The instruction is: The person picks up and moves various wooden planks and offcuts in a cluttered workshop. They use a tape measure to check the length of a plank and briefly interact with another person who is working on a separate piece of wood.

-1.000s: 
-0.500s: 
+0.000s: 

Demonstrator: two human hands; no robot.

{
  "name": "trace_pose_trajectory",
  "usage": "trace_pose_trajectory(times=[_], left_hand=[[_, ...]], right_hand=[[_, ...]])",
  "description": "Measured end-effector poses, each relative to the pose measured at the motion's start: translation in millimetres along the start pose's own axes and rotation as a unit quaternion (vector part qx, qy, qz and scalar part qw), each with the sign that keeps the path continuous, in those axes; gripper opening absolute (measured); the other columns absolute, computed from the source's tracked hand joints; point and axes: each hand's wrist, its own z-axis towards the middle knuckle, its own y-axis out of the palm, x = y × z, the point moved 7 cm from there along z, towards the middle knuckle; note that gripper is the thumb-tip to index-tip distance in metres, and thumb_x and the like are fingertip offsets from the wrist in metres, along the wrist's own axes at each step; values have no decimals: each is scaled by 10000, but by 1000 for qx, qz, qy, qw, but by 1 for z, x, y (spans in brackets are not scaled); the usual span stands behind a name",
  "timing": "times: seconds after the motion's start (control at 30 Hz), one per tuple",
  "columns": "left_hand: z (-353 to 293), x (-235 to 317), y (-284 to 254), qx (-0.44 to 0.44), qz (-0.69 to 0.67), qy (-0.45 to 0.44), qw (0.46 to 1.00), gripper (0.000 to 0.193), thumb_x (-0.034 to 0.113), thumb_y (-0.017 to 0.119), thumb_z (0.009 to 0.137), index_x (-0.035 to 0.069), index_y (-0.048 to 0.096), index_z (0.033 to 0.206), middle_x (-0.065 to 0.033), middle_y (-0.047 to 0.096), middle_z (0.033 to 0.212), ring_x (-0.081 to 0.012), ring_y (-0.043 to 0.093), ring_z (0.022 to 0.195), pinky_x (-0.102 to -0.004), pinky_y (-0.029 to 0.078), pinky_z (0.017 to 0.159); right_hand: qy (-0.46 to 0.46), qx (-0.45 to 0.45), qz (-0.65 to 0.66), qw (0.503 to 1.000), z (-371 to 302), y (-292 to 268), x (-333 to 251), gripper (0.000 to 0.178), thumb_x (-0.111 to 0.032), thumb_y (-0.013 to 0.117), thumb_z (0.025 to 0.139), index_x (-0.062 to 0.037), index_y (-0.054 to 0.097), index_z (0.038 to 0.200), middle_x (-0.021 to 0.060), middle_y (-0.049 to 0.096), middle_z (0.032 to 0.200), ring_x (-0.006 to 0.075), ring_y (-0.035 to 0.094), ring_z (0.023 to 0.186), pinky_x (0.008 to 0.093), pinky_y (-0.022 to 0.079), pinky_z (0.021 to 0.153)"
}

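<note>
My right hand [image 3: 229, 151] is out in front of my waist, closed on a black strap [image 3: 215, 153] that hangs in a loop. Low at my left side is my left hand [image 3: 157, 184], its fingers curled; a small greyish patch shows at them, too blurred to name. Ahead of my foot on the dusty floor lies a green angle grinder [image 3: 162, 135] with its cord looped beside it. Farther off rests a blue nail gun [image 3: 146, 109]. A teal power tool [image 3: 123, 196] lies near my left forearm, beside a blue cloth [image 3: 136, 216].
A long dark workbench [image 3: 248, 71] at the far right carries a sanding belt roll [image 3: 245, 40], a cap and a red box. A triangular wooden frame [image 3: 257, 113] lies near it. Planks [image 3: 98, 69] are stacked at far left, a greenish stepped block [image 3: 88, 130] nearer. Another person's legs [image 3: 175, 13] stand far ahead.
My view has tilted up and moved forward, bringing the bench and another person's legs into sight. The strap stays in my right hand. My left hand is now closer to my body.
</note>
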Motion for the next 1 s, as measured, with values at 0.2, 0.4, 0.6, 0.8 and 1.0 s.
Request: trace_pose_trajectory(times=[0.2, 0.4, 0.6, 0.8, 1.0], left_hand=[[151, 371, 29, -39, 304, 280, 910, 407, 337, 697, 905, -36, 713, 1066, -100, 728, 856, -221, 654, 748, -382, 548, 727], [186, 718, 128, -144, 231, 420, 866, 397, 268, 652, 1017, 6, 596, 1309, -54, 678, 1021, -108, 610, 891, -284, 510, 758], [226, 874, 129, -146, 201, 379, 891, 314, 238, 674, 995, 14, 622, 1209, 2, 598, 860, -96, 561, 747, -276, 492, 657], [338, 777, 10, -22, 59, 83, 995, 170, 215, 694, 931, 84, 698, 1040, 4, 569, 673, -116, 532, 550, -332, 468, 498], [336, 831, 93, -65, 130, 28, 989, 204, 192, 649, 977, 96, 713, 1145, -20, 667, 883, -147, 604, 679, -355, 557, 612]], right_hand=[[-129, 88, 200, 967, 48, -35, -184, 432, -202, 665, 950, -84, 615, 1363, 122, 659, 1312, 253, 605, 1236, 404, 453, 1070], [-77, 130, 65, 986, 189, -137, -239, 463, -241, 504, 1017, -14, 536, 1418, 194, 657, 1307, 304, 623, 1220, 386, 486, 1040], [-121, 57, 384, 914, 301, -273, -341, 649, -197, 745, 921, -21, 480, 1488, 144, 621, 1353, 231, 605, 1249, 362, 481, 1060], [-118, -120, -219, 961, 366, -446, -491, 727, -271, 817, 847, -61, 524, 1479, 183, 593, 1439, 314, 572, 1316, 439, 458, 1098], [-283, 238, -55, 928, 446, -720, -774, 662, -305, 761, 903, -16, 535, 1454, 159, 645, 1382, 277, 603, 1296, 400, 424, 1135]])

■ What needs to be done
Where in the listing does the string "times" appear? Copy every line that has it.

■ Your response
  "usage": "trace_pose_trajectory(times=[_], left_hand=[[_, ...]], right_hand=[[_, ...]])",
  "timing": "times: seconds after the motion's start (control at 30 Hz), one per tuple",
Request: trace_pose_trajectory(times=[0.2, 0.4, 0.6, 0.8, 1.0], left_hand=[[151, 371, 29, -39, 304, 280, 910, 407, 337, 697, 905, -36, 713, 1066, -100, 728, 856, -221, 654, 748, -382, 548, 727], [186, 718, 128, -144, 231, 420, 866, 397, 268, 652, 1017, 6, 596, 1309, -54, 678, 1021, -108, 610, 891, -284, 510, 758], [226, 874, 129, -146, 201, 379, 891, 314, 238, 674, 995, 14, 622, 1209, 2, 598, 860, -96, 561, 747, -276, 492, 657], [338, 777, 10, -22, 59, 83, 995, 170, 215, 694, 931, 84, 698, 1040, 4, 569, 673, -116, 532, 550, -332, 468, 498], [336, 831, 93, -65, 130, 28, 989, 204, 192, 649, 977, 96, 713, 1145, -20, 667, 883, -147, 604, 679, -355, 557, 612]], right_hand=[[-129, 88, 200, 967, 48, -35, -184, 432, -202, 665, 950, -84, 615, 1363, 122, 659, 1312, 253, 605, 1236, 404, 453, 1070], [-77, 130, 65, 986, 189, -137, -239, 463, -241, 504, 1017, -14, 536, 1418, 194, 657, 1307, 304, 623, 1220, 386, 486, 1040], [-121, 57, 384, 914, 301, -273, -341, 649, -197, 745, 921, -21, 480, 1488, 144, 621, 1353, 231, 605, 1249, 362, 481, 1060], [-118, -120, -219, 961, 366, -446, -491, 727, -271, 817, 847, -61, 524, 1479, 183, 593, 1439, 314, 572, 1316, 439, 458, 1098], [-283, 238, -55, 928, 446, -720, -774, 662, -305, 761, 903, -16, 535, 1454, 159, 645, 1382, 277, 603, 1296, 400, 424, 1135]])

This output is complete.